I won’t miss that, though. But, this building with seemingly no redeeming qualities has been a fixture of my time here. The new swirled order will change things. Some indelible memories have been forged. There was the time Frank—my fourth grade student—fell in. This is not funny. It is incredibly hilarious. There was the time when Mr. Yang brought all of the boys in the school together to investigate the party responsible for a footprint on the white paint. There was the time Mr. Yang gave a school-wide lecture about “屁股位置” (positioning) after one too many missed approaches. There was the time Mr. Yang lectured Shane about traffic safety under a cold moon and a swaying light bulb. The new toilet will deprive me of this inexhaustible preposterousness. I used to make egregiously bad students clean the bathroom. The new toilet even undermines my authority.
It’s quite a contrast—the shiny white new and the drab flaky old. There’s still a long way to go. After all, this new toilet isn’t exactly a model of seclusion. It’s not the best on the market. It’s progress though, I can’t deny. It’s interesting, the excuses we make for tradition. It feels strange to espouse the virtues of something that a group of outside observers would unanimously regard as “not so good” or “ungodly” or “I cannot breathe in here” A day will come when some other conflicted and confused blogger living in rural Yunnan writes this same piece about the new toilet that, by then, will seem so unseemly. “The memories!” But, you know, I have to tell myself, “Taylor, you can’t live in the past. You must squat forward with the people. You must receive the future as inevitable. You, too, must change.” That is what I tell myself. That is how one copes.

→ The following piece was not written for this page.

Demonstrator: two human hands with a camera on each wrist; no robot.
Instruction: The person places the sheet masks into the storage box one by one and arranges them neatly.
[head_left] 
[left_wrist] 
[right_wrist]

In China there is the phenomenon of the “钉子户”(Ding Zi Hu). You know it. It translates roughly into “saboteur householder.” These are the people who won’t leave their homes in the face of developers. They place themselves between hulking construction apparatuses and their house. The Ding Zi Hu almost always loses. But, they fight an honest fight. They stand up—quite literally—for their past. I wonder, has a Ding Zi Hu ever squatted for his past.
I wonder… Has there ever been a Ding Zi Hu for a toilet?